Il comunismo non passerà. La grafica vintage del Msi in mostra a Trieste
Quando non c’era internet, e i manifesti si scrivevano con il pennarello e venivano prodotti secondo i canoni stilistici di un marketing sezionale. Erano gli anni Settanta, tempi agguerriti che richiedevano una grafica elementare nella sua essenzialità. Lo spiega Pietro Comelli introducendo il catalogo della mostra da lui curata, con Andrea Vezzà, sulla comunicazione politica a Triste dal 1970 al 1979. “A colpi di manifesti” è la rassegna che resterà aperta alla Sala Umberto Veruda a Trieste fino al 10 maggio. I curatori si aspettavano un pubblico di nicchia, invece nei primi tre giorni di apertura (dal 18 aprile) sono arrivati 800 visitatori. Nostalgia delle affermazioni sovrane e delle negazioni assolute? Rimpianto per un linguaggio politico netto e “riconoscibile”? Semplice fascino di una grafica vintage?

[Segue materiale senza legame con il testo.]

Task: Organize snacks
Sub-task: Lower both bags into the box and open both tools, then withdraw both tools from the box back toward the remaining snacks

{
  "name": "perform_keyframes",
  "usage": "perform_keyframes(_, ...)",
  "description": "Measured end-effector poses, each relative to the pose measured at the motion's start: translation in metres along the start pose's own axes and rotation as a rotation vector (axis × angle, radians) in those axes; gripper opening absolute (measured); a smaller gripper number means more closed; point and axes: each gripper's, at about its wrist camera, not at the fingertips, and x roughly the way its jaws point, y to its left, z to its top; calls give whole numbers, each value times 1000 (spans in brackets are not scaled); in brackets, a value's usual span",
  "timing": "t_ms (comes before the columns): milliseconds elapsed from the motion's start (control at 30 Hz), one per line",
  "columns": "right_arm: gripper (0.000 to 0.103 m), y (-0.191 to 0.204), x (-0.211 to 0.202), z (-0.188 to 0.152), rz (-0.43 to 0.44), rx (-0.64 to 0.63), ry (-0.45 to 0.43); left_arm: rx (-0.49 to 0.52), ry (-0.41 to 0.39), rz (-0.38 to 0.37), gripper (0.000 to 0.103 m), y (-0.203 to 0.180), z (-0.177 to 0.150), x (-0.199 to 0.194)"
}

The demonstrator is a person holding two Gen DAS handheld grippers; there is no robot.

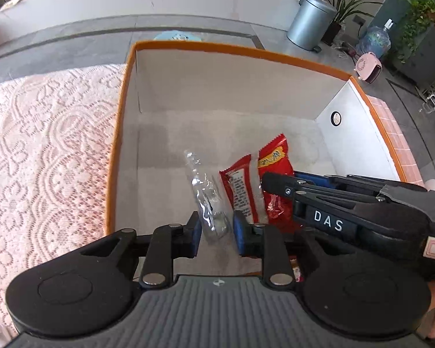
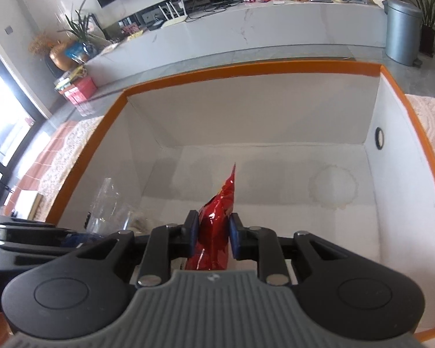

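Left tool (image 1: pixel 216 233), black with blue pads, narrowed on a crinkled clear plastic snack wrapper (image 1: pixel 207 200), held low inside the open white cardboard box with the orange rim (image 1: pixel 240 53). Wrapper pointed away from the camera, its far end above the pale grey box floor. Just to its right, a red snack packet with white printed panel (image 1: pixel 243 191), and beside that, a glossy red foil snack bag (image 1: pixel 275 179) with a yellow label.

Right tool (image 2: pixel 211 232) clamped on that same glossy red foil snack bag (image 2: pixel 216 229), seen edge-on from the right wrist view, its pointed top standing upright between the blue pads (image 2: pixel 235 236). From the left wrist view, right tool (image 1: pixel 268 181) reached in from the right side, marked "DAS", fingertips against the red bag. Both tools close together, near the box's nearer wall.

Round dark hole (image 2: pixel 379 138) in the box's right-hand wall. Faint ring-shaped stain (image 2: pixel 333 188) on the box floor, well apart from the snacks. Box set on a bench under a pink lace cloth (image 1: pixel 43 159). Beyond, a grey metal pedal bin (image 1: pixel 310 20) on the floor beside a potted plant (image 1: pixel 345 8).
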Motion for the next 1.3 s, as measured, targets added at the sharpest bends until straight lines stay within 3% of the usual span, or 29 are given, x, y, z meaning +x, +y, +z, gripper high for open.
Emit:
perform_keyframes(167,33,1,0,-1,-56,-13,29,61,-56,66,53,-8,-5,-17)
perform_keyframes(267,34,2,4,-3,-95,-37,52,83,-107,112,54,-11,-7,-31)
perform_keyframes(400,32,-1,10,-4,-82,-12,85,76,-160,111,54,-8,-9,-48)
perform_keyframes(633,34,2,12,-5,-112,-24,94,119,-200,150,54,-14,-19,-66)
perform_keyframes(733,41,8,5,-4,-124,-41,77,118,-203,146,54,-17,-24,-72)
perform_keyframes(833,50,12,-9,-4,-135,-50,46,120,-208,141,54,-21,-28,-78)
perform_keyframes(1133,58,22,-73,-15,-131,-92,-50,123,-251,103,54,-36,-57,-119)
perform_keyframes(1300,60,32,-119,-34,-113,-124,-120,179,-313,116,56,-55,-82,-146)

L’inattualità degli anni Settanta attira il pubblico
Ad attirare, spiega Gianni Ferracuti, docente dell’Università triestina, è proprio l’inattualità degli anni Settanta, epoca “irrimediabilmente pietrificata nel passato”. Anche il lessico che si utilizzava allora è ormai morto e inutilizzabile: si pensi a termini come rivoluzione, presidio, avanguardia, mobilitazione… e allora? Allora non resta che accostarsi con rispetto e apertura mentale a quei messaggi appassionati e a volte anche un po’ rozzi, che comunicano oggi in ogni caso l’idea che la politica non era solo gestione dell’esistente.
I manifesti del FdG e del Msi contro il comunismo
Troviamo così i manifesti della sinistra che considerava Giorgio Almirante un “servo dei nazisti”, quelli del Fronte della gioventù che lanciava l’allarme: “La sovversione è alle porte”, quelli della Giovane Italia che recitavano “chi non sa far la guerra, non sa far l’amore”, quello sempre del FdG che invocava il voto esteso ai diciottenni, quelli del Fuan per il diritto allo studio e la laurea europea, quelli sui primi concerti della Compagnia dell’Anello, quello del primo Campo Hobbit a Montesarchio, quello del Msi contro il compromesso storico (con l’immagine dell’Italia stritolata tra due mani rosse che si stringono, una contrassegnata dallo Scudocrociato, l’altra dalla Falce e martello), e infine quelli della Cisnal contro il “disfattismo dei sindacati rossi”.
Comizi missini e femministe
E poi ci sono le foto: quelle dei comizi missini, quelle dei presidi antifascisti e quelle delle donne, le femministe e le antifemministe del gruppo Eowyn-Trieste. E ancora le copertine dei giornali che accompagnarono il dibattito interno alla destra: Linea, Diorama, La voce della fogna e Eowyn. Testimonianze di anni “incredibilmente generosi e incredibilmente manipolati” i cui colori in ogni caso – il rosso e il nero – “risultano – è ancora Ferracuti che scrive – “molto più vivaci di una noiosa e interminabile sfumatura di grigio”.